Please state how many lines in the records below contain the word "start"; the number alone is the answer.

[Source data]
========================================================================

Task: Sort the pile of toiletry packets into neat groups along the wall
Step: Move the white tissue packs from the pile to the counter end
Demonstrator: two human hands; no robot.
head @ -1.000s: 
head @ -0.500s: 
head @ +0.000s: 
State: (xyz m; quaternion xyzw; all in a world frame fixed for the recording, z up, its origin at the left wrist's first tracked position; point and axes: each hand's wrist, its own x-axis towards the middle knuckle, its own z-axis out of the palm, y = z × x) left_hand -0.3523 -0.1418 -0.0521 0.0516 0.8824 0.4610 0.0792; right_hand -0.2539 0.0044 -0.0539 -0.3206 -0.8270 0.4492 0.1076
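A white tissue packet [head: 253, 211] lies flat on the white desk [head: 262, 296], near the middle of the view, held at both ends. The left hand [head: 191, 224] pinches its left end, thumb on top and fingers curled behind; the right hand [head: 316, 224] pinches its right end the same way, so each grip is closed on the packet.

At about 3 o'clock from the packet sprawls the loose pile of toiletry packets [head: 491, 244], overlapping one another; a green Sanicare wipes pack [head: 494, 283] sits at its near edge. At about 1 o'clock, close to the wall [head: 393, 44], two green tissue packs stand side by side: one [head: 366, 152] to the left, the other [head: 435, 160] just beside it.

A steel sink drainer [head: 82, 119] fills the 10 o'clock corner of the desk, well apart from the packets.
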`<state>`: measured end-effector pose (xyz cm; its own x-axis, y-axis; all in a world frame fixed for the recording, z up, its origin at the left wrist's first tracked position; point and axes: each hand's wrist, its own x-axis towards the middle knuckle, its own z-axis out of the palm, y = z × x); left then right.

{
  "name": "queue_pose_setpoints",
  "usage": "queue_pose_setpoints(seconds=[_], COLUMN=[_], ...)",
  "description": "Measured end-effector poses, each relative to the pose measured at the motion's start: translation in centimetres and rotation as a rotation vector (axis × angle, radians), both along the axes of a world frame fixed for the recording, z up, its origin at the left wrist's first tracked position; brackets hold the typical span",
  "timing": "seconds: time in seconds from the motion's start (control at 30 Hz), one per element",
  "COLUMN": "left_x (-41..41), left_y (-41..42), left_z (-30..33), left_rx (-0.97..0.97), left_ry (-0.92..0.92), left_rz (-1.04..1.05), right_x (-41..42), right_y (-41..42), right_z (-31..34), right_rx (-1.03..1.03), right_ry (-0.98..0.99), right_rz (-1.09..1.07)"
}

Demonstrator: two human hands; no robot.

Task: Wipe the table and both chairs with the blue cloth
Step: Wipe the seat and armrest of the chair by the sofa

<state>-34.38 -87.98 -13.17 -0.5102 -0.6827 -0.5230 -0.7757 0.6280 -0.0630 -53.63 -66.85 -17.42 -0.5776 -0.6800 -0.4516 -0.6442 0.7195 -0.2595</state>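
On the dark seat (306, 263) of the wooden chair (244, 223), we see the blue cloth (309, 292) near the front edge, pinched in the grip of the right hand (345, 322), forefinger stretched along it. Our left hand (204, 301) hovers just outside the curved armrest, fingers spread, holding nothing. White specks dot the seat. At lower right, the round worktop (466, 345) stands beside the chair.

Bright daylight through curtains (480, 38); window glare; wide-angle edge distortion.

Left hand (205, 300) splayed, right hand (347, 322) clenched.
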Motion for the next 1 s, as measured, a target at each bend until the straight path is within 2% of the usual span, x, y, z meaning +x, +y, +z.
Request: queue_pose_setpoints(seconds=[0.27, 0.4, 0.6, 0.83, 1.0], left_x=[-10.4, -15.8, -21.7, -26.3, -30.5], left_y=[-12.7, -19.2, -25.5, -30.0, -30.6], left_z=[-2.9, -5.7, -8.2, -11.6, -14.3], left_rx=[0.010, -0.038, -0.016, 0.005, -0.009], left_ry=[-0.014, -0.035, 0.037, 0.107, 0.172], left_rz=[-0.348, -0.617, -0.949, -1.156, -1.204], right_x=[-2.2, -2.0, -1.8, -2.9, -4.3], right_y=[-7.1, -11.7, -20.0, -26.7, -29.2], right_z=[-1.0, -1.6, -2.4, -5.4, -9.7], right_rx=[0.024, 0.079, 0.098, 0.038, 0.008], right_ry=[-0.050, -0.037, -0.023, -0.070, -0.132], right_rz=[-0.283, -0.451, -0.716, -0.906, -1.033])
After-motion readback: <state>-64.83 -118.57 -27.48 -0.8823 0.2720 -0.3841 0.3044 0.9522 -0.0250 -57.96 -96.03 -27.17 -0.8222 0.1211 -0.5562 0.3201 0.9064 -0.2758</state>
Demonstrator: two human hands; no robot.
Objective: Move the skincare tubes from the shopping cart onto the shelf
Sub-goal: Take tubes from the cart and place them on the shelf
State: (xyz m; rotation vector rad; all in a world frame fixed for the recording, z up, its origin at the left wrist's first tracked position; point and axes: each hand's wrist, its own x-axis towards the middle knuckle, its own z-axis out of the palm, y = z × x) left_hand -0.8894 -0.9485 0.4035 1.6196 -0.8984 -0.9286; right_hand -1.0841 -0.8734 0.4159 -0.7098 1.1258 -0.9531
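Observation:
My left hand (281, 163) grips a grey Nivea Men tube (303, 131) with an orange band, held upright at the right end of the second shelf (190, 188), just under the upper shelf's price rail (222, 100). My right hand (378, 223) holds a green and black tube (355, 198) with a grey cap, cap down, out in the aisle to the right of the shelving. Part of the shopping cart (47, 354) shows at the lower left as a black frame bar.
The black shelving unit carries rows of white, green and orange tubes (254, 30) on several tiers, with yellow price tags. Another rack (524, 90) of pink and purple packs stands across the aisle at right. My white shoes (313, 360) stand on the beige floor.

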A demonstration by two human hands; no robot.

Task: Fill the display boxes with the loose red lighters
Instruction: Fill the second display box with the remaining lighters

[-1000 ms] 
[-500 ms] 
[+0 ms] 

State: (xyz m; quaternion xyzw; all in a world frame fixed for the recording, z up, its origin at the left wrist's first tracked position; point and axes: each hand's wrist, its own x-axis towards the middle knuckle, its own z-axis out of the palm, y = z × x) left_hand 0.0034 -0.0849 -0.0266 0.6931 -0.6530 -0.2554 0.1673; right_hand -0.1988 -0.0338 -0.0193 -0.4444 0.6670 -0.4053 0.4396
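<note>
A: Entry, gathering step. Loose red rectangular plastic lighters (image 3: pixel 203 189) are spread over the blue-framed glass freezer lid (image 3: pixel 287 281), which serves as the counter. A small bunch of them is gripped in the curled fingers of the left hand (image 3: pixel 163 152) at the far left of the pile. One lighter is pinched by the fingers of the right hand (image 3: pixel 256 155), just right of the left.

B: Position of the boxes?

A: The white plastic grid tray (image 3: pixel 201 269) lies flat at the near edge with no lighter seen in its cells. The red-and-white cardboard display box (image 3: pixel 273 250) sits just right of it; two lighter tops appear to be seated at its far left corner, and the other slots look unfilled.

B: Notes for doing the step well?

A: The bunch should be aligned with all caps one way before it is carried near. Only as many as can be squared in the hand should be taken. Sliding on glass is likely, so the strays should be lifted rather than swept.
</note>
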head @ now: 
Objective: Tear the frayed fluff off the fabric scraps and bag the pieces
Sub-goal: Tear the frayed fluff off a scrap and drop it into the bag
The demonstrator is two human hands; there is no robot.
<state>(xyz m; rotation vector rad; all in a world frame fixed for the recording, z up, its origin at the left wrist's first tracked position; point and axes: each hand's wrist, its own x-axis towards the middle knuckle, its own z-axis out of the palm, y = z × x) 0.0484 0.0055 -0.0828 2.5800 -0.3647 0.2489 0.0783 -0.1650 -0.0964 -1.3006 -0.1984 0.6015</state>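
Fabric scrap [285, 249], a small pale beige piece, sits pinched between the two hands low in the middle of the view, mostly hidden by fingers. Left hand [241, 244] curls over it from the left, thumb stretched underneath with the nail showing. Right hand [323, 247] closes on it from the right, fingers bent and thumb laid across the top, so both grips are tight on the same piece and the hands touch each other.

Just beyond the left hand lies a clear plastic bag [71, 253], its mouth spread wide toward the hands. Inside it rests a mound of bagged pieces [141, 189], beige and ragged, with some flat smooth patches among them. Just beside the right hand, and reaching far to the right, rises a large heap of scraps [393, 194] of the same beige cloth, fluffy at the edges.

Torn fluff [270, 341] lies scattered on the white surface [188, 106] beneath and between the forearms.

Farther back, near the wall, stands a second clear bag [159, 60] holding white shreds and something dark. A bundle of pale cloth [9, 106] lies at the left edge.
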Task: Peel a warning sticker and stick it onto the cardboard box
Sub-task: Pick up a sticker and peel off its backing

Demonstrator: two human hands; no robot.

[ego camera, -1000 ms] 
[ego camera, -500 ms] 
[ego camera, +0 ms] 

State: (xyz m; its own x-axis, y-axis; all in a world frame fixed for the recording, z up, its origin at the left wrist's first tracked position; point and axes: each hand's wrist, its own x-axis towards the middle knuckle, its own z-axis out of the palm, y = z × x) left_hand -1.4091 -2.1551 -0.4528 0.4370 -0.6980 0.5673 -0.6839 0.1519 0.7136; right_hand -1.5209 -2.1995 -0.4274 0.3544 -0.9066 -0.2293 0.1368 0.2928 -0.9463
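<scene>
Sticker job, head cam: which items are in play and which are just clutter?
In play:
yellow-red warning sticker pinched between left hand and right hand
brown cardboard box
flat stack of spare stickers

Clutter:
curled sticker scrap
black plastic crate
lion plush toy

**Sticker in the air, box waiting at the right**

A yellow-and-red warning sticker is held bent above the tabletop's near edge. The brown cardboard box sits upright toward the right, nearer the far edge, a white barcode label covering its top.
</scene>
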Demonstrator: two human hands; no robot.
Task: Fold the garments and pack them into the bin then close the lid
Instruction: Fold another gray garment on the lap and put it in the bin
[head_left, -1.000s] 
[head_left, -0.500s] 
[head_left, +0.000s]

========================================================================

- _Exercise solution_: 2